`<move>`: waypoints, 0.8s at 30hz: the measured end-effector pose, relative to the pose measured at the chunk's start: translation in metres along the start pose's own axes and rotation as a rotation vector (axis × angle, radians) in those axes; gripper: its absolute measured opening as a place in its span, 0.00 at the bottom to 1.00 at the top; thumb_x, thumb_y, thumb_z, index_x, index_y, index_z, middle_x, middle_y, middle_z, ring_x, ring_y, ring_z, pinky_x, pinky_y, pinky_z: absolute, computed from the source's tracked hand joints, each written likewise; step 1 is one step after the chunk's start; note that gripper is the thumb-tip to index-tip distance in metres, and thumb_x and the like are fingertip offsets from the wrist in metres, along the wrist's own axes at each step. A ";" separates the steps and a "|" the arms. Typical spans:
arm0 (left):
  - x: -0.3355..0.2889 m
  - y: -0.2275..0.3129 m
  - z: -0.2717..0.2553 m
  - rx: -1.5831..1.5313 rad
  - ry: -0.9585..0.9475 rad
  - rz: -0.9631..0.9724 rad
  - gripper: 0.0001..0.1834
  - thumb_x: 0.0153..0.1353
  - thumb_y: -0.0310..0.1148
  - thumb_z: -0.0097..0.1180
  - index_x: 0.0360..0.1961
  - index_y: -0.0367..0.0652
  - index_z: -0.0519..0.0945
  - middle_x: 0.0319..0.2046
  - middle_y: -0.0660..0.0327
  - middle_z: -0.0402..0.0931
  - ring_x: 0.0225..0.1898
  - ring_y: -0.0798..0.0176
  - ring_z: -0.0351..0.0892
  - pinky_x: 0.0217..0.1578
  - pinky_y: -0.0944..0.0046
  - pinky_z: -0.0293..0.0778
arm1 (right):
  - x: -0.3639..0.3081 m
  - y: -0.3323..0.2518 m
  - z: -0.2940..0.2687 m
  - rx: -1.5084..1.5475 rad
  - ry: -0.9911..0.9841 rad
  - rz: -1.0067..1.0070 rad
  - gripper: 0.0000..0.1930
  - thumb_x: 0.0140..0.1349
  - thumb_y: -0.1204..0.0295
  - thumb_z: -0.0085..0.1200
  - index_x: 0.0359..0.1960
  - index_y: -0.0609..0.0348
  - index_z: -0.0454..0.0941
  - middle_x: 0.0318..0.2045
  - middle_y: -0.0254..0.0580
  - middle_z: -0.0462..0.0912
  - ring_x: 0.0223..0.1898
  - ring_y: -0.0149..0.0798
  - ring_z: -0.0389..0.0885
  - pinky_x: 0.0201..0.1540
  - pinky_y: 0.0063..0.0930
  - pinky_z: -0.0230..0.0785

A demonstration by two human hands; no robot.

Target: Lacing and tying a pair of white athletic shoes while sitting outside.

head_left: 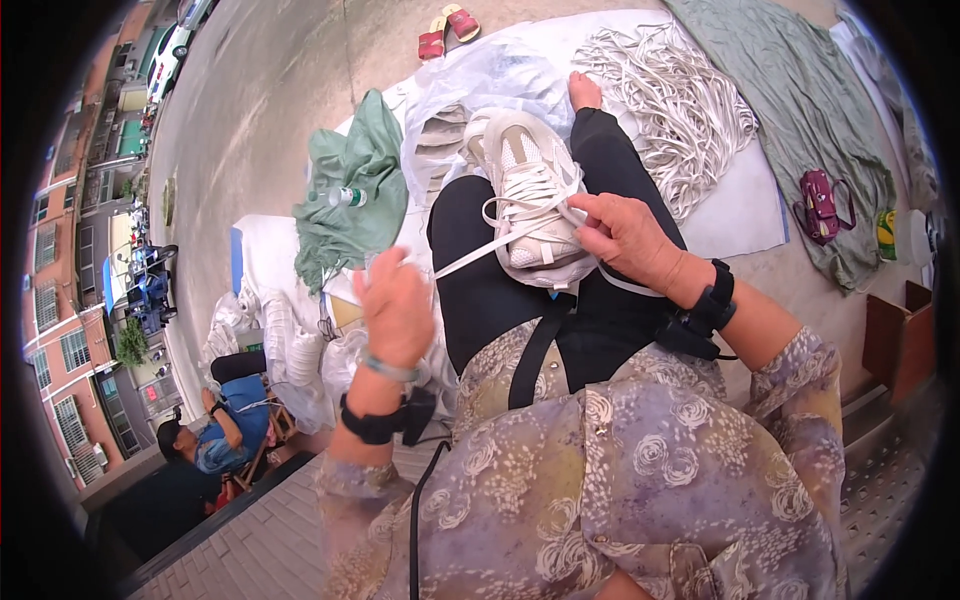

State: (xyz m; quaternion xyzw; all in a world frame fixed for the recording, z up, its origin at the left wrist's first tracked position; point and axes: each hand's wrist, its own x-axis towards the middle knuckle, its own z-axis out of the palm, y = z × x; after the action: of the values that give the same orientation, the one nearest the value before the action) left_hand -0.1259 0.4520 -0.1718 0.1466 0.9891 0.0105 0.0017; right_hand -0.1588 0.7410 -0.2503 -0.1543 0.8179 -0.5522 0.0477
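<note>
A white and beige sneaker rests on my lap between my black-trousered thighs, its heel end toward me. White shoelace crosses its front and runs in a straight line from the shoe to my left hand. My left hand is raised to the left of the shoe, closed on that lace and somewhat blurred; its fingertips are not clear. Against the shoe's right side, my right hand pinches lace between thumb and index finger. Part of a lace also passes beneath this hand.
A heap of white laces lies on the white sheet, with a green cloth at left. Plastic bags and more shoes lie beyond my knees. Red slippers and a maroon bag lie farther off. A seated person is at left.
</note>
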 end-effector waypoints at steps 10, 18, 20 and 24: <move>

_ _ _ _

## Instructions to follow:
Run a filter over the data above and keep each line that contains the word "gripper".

## Task response:
`<move>`: waypoints, 0.8s at 30hz: the measured end-effector pose, relative to the pose measured at the chunk's start: translation in metres along the start pose's own axes and rotation as a rotation vector (axis × angle, radians) in those axes; gripper: its absolute measured opening as a place in its span, 0.00 at the bottom to 1.00 at the top; thumb_x, thumb_y, thumb_z, index_x, index_y, index_z, middle_x, middle_y, middle_z, ring_x, ring_y, ring_z, pinky_x, pinky_y, pinky_z: absolute, computed from the source's tracked hand joints, each written likewise; step 1 is one step after the chunk's start; note that gripper is the thumb-tip to index-tip distance in metres, and thumb_x and the like are fingertip offsets from the wrist in metres, along the wrist's own axes at each step. A ";" separates the steps and a "|" the arms. Typical spans:
  - gripper: 0.0001..0.1834
  - gripper: 0.0000..0.1930

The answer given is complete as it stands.